A former army captain, Bolsonaro promoted conservative values, gun ownership and a liberal economic agenda, while denying the gravity of Covid-19 and gutting environmental protection.

Outgoing president Jair Bolsonaro
Outgoing president Jair Bolsonaro, who has kept a low profile since his defeat, speaks publicly from Brasília last Friday © Reuters

Tensions mounted after the arrest on Christmas Eve of a 54-year-old man, who had travelled to the capital to join demonstrations, in connection with an explosive device found in a fuel tanker near the city’s airport. The suspect told police that the aim was to “sow chaos” and provoke a state of emergency.

The incident followed disorder in Brasília a few weeks ago, when rioters torched vehicles and clashed with law enforcement after attempting to storm a police building. Several arrests took place over the past week.

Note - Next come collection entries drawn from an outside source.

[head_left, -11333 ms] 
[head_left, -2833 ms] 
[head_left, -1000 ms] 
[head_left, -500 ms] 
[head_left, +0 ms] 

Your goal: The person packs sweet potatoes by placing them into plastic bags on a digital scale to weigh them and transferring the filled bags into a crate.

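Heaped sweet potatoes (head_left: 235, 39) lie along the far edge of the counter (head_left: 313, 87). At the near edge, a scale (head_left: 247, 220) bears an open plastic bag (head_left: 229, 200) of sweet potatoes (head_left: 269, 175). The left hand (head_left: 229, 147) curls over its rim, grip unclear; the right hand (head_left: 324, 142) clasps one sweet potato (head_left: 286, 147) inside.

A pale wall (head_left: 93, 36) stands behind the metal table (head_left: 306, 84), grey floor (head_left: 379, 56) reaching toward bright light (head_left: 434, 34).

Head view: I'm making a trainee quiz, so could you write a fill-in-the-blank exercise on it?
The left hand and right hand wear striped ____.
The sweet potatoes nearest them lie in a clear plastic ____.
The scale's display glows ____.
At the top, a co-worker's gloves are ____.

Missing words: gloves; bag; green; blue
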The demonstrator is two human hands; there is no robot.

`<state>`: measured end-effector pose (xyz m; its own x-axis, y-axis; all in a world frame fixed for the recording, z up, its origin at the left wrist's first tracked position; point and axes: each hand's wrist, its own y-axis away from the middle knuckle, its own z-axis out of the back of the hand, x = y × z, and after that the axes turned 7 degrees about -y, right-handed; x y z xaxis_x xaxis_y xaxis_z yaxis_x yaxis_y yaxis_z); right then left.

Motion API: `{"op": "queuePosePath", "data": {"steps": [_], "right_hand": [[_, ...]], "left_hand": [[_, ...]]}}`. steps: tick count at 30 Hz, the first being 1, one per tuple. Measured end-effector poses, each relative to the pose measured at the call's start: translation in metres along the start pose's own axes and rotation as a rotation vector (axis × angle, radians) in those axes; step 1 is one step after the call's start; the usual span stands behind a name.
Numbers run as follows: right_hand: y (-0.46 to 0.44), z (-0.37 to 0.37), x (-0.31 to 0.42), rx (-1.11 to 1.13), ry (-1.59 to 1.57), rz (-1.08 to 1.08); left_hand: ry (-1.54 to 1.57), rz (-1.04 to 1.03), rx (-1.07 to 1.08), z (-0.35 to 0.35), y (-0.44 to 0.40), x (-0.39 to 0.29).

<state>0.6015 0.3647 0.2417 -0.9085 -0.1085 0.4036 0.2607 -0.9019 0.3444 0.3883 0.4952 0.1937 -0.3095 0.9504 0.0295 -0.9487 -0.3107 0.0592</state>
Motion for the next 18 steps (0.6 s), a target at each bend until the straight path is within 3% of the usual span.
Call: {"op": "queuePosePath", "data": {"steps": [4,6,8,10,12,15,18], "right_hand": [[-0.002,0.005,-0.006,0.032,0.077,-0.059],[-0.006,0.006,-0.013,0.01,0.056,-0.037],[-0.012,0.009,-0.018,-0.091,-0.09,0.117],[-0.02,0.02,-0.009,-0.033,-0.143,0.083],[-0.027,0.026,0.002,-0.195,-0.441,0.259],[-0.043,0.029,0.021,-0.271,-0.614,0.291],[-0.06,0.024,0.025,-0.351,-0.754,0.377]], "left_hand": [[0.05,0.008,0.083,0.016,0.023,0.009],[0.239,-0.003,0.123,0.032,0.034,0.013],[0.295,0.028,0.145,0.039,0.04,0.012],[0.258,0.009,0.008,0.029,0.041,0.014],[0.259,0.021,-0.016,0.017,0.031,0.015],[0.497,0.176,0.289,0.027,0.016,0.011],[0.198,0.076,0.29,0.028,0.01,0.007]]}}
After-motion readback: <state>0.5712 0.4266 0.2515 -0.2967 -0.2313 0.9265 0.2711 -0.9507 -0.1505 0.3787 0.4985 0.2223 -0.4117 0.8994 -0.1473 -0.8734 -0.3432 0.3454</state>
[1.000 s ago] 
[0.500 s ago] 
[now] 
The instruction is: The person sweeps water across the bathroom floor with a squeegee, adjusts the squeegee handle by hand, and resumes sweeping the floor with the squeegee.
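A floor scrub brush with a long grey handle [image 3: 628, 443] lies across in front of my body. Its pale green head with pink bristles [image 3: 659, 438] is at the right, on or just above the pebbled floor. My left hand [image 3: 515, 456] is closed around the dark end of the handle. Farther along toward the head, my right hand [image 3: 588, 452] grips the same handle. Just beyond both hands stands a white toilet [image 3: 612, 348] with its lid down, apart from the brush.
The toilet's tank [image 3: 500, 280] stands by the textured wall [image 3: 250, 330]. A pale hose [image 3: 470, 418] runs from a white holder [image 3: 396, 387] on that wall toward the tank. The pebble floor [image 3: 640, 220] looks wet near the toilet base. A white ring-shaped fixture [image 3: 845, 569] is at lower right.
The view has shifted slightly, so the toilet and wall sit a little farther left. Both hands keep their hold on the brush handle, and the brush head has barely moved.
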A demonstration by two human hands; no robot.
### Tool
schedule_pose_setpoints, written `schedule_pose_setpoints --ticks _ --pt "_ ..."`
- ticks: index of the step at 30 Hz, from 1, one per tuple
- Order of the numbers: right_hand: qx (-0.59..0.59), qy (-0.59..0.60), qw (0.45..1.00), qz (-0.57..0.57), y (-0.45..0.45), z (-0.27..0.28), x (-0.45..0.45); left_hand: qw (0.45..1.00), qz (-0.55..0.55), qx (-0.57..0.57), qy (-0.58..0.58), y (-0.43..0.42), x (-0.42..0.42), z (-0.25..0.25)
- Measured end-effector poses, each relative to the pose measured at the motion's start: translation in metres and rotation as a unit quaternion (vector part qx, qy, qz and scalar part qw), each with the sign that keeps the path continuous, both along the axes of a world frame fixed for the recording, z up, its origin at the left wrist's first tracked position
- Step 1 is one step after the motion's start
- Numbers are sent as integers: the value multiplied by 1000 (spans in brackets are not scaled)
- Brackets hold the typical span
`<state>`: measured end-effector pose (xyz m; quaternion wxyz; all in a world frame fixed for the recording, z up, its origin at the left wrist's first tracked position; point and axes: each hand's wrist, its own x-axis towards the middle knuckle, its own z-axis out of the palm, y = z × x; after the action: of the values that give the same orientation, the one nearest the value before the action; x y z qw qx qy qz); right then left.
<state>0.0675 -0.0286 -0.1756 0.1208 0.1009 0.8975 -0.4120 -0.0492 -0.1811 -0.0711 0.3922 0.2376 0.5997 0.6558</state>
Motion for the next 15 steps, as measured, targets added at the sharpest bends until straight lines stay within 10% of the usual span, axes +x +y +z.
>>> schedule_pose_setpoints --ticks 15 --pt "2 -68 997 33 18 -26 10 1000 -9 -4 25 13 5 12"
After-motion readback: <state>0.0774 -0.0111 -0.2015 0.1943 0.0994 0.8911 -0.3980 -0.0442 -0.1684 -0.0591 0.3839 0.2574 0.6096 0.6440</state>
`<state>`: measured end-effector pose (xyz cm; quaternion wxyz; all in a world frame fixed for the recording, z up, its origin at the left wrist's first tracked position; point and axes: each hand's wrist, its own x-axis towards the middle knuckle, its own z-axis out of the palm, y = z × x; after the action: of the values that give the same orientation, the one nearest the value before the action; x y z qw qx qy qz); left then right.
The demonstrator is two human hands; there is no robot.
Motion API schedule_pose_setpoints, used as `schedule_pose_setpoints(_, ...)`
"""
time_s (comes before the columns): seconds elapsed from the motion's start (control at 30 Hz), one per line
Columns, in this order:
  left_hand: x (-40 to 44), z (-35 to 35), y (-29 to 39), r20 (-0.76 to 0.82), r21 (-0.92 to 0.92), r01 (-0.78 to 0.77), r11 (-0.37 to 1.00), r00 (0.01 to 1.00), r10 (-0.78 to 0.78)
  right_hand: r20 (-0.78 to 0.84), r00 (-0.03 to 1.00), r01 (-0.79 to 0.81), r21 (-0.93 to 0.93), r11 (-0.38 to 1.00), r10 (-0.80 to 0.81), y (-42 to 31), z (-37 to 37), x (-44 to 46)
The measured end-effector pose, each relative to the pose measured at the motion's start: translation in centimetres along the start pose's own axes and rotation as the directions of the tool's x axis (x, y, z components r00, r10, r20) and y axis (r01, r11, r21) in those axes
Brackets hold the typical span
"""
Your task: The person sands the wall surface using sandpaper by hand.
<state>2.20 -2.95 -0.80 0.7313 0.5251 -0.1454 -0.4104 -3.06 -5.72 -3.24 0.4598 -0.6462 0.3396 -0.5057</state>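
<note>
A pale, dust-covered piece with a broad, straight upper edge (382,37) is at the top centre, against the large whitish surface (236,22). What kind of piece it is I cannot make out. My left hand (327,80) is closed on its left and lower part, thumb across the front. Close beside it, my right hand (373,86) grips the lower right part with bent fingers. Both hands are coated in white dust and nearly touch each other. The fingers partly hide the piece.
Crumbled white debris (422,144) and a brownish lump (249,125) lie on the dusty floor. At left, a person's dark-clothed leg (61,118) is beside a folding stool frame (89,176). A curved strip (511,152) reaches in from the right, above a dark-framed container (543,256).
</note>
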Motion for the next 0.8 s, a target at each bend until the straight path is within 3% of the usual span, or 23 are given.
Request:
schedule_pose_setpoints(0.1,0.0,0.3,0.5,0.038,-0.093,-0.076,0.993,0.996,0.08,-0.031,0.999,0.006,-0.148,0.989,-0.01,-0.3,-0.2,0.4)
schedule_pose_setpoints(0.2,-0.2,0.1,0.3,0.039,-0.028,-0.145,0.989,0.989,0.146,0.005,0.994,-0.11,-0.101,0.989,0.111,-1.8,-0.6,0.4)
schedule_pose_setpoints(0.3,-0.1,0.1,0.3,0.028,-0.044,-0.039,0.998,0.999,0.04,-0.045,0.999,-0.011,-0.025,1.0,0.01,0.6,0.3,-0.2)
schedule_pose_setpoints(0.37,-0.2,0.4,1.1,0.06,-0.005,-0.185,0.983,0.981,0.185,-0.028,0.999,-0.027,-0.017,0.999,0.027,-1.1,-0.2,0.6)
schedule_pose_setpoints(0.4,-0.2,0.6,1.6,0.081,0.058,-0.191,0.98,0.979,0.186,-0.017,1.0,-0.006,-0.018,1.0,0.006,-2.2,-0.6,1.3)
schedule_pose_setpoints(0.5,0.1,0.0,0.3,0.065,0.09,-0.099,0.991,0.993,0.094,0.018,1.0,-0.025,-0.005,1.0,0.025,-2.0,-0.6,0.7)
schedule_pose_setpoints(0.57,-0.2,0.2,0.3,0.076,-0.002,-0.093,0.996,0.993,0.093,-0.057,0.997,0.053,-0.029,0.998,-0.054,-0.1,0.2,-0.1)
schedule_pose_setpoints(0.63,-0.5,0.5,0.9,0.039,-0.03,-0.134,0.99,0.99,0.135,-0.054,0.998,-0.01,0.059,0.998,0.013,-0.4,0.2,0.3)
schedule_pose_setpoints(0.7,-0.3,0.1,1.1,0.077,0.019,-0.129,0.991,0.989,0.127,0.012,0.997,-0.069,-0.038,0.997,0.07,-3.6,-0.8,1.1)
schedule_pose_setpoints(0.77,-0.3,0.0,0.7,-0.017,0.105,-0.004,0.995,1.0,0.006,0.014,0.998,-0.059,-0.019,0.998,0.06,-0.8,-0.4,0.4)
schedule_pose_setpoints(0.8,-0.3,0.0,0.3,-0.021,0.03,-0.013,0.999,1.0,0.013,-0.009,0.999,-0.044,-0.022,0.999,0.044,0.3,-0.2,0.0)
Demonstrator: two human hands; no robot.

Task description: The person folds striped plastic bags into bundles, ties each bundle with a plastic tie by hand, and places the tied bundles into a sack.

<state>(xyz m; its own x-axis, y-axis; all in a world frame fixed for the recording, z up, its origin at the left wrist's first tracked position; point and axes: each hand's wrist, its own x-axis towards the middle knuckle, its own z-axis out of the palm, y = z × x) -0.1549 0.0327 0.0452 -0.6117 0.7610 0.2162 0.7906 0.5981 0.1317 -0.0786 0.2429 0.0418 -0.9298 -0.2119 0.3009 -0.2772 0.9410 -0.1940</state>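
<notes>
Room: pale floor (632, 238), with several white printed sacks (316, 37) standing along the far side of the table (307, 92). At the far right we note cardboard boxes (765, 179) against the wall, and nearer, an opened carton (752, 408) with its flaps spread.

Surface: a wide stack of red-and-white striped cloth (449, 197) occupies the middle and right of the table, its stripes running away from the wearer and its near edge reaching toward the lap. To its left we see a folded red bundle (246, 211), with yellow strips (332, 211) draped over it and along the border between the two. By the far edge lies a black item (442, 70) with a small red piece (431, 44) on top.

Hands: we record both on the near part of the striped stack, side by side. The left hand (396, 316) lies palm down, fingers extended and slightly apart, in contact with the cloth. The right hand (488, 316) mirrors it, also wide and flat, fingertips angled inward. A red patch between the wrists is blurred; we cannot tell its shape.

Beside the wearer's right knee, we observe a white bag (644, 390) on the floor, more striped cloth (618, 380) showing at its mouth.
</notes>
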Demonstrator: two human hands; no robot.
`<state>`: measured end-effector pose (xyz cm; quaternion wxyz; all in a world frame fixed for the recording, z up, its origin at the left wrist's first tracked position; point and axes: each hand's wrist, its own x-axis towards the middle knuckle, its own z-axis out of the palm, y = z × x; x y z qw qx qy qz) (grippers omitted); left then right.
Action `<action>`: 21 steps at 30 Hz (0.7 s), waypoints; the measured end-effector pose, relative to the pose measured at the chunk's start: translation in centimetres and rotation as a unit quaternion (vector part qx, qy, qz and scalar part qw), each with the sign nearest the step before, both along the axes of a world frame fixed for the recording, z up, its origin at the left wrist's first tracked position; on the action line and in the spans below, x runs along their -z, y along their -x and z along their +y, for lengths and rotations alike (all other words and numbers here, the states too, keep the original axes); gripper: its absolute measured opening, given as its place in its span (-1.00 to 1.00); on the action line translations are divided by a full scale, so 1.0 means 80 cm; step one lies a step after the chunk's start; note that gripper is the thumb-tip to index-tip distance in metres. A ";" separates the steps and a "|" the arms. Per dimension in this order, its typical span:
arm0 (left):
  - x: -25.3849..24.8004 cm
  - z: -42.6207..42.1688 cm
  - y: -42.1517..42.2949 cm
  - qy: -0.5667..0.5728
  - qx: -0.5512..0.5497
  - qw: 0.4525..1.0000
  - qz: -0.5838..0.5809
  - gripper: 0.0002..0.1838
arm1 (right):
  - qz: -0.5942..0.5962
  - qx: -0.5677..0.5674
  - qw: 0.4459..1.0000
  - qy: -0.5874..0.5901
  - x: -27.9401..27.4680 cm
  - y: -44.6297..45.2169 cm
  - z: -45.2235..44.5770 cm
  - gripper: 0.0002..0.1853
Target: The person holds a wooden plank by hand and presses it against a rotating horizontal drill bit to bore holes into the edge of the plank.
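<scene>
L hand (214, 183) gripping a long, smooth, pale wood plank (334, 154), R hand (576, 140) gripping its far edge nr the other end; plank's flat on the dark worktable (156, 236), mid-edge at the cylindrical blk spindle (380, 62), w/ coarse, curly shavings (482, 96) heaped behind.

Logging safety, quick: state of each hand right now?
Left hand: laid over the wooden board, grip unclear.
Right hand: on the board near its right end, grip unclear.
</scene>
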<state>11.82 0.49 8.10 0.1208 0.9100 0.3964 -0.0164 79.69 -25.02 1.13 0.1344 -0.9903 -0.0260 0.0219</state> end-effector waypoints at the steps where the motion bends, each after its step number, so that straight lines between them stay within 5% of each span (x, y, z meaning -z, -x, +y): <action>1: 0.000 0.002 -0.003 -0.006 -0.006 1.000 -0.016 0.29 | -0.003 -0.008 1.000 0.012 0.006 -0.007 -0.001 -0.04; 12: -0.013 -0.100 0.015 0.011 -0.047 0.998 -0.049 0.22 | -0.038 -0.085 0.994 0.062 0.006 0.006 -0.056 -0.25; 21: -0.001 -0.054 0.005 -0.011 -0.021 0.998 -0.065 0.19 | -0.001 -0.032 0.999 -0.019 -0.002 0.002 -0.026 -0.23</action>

Amid that fraught atmosphere, Lula’s inauguration will have the “greatest security apparatus in decades”, according to Renato Sérgio de Lima, president of the Brazilian Public Security Forum.

“There is a new element of domestic terrorism and ideological radicalisation. This requires maximum attention because they introduce risks that were previously not on the radar,” he said.

Lula’s first two terms in office coincided with a period of strong economic growth, falling poverty and Brazil’s rise on the international stage.

However, it was a legacy tainted by corruption controversies and economic mismanagement under his handpicked successor, Dilma Rousseff. Many Brazilians distrust the longtime trade unionist owing to the chequered record of his Workers’ party, or PT.

Its 13 years in power culminated with a huge political bribery scandal, the worst recession in Brazil’s history and the 2016 impeachment of Rousseff.

Lula himself spent 580 days in jail after being found guilty of graft. But the convictions were annulled in 2021 by the supreme court — paving the way for his candidacy.

Whereas the country benefited from a commodities boom during Lula’s first tenure, the global economic picture is now less favourable. Expansion in Brazil’s gross domestic product is forecast to slow from 3 per cent in 2022, to less than 1 per cent in 2023.

Investors are worried that Lula’s promises of increased welfare and infrastructure expenditure will further strain the public finances and lead to tax increases, with extra inflationary pressures forcing the central bank to keep interest rates in the double digits for longer.

“The tight fiscal space will be the main challenge for the president-elect. It will not be possible to rely on the external scenario to provide revenue for an expansion in spending,” said Wagner Parente, chief executive of BMJ Consulting.